When I first was pregnant with my first child, I bought a bunch of nursing tops from Motherwear and One Hot Mama. Only a few of them survived; the rest went to the thrift store, or to friends who liked them better than I did, as soon as I had a chance to try breastfeeding in them.
The first style of nursing tops that I decided I liked was called the "Super Secret" nursing top, and was sold at One Hot Mama. They still have some tops that bear that name, but the ones I used back then were different: they looked a lot like twin-sets, except that the "cardigan" was attached to the "tank," and the openings were sort of under the arms, hidden by the cardigan part. I thought it was a pretty ingenious design, because the opening wasn't obvious. I liked that, since I was going to school at the time, and didn't always have the baby with me to carry in front of me and hide the nursing openings (the way the annoying models do in the catalogs of nursing tops — hello, WE WANT TO SEE WHAT THE SHIRT LOOKS LIKE.)
I also liked the "all-around crop top" style of tee shirts and turtlenecks, where the whole shirt had two layers and the top layer lifted up all around to allow access to the layer underneath with the openings. Mostly because I could tuck the bottom layer into your waistband, and thereby keep from exposing your belly flesh to Minnesota winter winds. One of those crop top tees, a black one with the One Hot Mama label, I used for eight years straight and didn't get rid of until I lost a lot of weight and it didn't fit anymore. It was one of my favorite shirts.

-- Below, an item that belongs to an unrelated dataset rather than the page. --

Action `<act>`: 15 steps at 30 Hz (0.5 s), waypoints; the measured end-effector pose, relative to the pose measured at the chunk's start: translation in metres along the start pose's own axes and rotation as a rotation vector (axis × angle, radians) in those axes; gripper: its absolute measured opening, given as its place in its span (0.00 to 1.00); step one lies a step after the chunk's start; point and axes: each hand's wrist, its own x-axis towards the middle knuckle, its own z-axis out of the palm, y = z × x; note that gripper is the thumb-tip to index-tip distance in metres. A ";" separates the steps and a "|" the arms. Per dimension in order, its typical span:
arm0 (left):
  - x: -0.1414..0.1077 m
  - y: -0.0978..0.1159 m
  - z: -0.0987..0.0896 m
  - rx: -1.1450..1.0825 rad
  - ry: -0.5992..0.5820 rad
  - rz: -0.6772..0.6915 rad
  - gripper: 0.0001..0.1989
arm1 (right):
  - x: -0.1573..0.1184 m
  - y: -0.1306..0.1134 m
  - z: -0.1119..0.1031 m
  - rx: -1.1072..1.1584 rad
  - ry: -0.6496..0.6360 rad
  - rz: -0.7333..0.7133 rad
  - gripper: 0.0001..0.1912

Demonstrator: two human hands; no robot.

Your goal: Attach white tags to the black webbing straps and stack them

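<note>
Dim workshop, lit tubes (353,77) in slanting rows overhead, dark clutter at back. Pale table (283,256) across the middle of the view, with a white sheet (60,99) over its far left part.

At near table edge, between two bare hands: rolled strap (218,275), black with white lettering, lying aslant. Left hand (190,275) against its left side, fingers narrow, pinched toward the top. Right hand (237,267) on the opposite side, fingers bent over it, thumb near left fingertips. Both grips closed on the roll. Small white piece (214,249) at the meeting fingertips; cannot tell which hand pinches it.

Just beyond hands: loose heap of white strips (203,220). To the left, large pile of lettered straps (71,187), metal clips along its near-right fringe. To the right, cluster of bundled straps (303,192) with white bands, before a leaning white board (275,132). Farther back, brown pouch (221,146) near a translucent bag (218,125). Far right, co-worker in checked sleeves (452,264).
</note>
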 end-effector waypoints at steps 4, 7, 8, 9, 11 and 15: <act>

But the lots-of-nursing-tops phase didn't last long past my second baby, after I was done with school. I figured out that it was easier and cheaper, most of the time, just to wear any old knit top. As long as it was loose and long enough, I could just lift up the shirt for the baby and still nurse discreetly enough by tucking the extra folds of the material around his face. I was heavier then, and I wore a lot of loose-ish, long-ish tops. I still used nursing tops and nursing dresses just for Sundays and nice restaurants, when I didn't want to look too sloppy. Since they were my "nicer" clothes, and I had fewer of them, I was willing to spend a little more. For those dressy clothes, I love the Japanese Weekend label (hint: as soon as you get pregnant, check their out-of-season sale, which will be in season by the time you are big), and hands-down my favorite design for nursing openings is made by Boob Nursingwear. It's especially good for a dress.
This time around, though, I've settled on an entirely different strategy. Probably because, being a lot slimmer, I'm not wearing so much loose flappy stuff on top, and I find that in the trimmer and more fitted stuff I'm finally able to wear, I can't really nurse discreetly just by lifting up. I'm also kind of loath to invest in a whole new wardrobe of nursing tops, which aren't cheap anyway, after having had The Year Of Three Wardrobes last year (an entire, if abbreviated, wardrobe in size 6 or so; an entire, if abbreviated, wardrobe in size 2 or so; and a maternity wardrobe). I am willing to wear a stretchy-necked or button-front dress and go down through the neck if I am at home or among friends, but not out in public.
So I've taken to wearing an inexpensive cotton v-neck camisole, slightly too small. The kind they sell at Old Navy or Gap Body go on sale for five to eight dollars. I adjust the spaghetti straps so they are a little too long, and tuck the camisole into my waistband. Then I wear whatever ordinary top I want to wear over that. When it's time to nurse the baby, I lift up the top and pull the camisole down out of the way, and open the nursing bra. I find that the combination of (say) a trim tee or knit top that covers my shoulders and chest, and a camisole that covers my belly, plus the added coverage of a sling, is really effective at minimizing exposure. Except, of course, for the few seconds it takes to get the baby latched on, but I don't really care about that; it's over quickly.
I think a large part of the reason I'm so much happier with the camisole strategy is that it thoroughly hides my squashy mommy tummy, which has gotten even squashier after the weight loss. Further evidence for my theory that different body types require different strategies of nursing clothing.
I still want a good nursing dress in my current size, but I despair of finding one I like without being able to try it on.